YOUR INSTRUCTIONS: Collect all lines below with the string "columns".

===============

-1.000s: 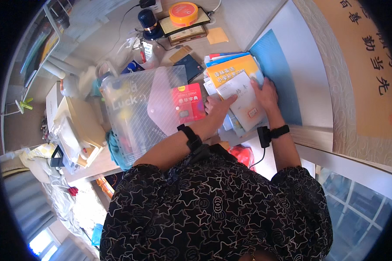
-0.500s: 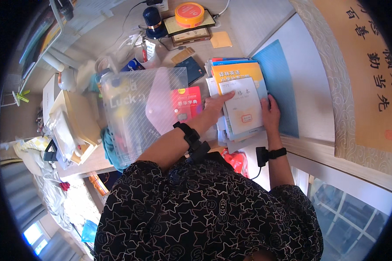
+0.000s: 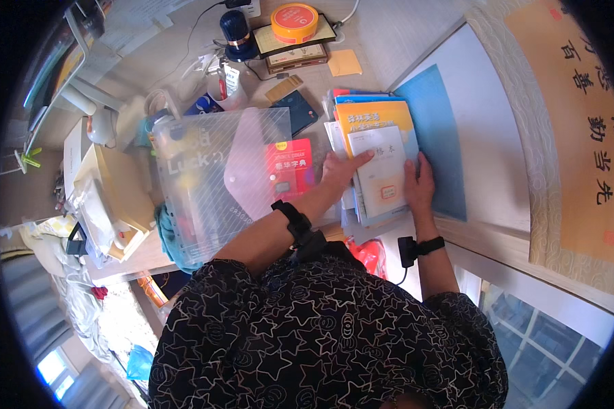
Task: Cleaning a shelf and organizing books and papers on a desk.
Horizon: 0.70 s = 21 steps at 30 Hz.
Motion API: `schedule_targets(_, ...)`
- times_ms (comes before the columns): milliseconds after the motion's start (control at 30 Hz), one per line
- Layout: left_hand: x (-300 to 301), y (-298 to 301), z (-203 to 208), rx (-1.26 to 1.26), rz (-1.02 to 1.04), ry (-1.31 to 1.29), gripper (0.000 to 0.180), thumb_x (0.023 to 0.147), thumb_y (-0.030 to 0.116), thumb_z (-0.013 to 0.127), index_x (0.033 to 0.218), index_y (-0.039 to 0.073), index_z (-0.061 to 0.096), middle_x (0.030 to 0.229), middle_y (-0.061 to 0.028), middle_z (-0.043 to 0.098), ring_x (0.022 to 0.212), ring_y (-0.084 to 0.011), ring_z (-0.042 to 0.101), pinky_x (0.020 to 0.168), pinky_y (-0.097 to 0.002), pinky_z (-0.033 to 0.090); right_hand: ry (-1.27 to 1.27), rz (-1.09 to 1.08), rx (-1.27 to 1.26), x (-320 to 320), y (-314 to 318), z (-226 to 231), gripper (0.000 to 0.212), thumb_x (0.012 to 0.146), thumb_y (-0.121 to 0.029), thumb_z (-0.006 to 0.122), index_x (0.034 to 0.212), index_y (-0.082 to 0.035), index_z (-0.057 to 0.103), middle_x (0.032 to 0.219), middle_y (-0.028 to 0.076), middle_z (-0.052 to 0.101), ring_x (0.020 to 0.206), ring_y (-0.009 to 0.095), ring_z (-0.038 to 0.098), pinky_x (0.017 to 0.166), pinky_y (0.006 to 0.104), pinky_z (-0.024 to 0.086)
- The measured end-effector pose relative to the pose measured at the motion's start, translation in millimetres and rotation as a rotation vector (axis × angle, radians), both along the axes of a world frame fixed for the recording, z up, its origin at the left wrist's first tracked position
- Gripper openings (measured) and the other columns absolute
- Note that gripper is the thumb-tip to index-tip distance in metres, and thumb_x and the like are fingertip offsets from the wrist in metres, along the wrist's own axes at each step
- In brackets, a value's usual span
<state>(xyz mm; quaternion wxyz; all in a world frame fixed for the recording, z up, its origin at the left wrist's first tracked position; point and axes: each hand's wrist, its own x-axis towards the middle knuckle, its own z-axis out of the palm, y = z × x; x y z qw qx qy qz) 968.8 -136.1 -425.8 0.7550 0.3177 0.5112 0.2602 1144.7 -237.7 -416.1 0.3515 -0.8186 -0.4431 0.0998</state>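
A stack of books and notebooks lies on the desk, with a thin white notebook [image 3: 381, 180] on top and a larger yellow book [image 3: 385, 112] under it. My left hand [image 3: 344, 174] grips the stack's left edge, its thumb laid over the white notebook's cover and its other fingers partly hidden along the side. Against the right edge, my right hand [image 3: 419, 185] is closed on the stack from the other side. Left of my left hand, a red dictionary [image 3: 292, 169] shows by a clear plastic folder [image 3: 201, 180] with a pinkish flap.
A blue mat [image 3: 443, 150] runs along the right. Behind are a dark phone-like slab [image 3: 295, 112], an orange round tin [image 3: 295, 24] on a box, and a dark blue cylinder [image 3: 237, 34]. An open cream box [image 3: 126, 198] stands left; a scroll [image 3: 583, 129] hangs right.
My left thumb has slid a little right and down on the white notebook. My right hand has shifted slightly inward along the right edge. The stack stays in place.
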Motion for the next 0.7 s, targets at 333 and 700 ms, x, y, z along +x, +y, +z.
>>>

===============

SOLUTION FOR THIS PROBLEM:
- times_ms (comes before the columns): milliseconds after the motion's start (control at 30 Hz), one per line
- Gripper openings (measured) and the other columns absolute

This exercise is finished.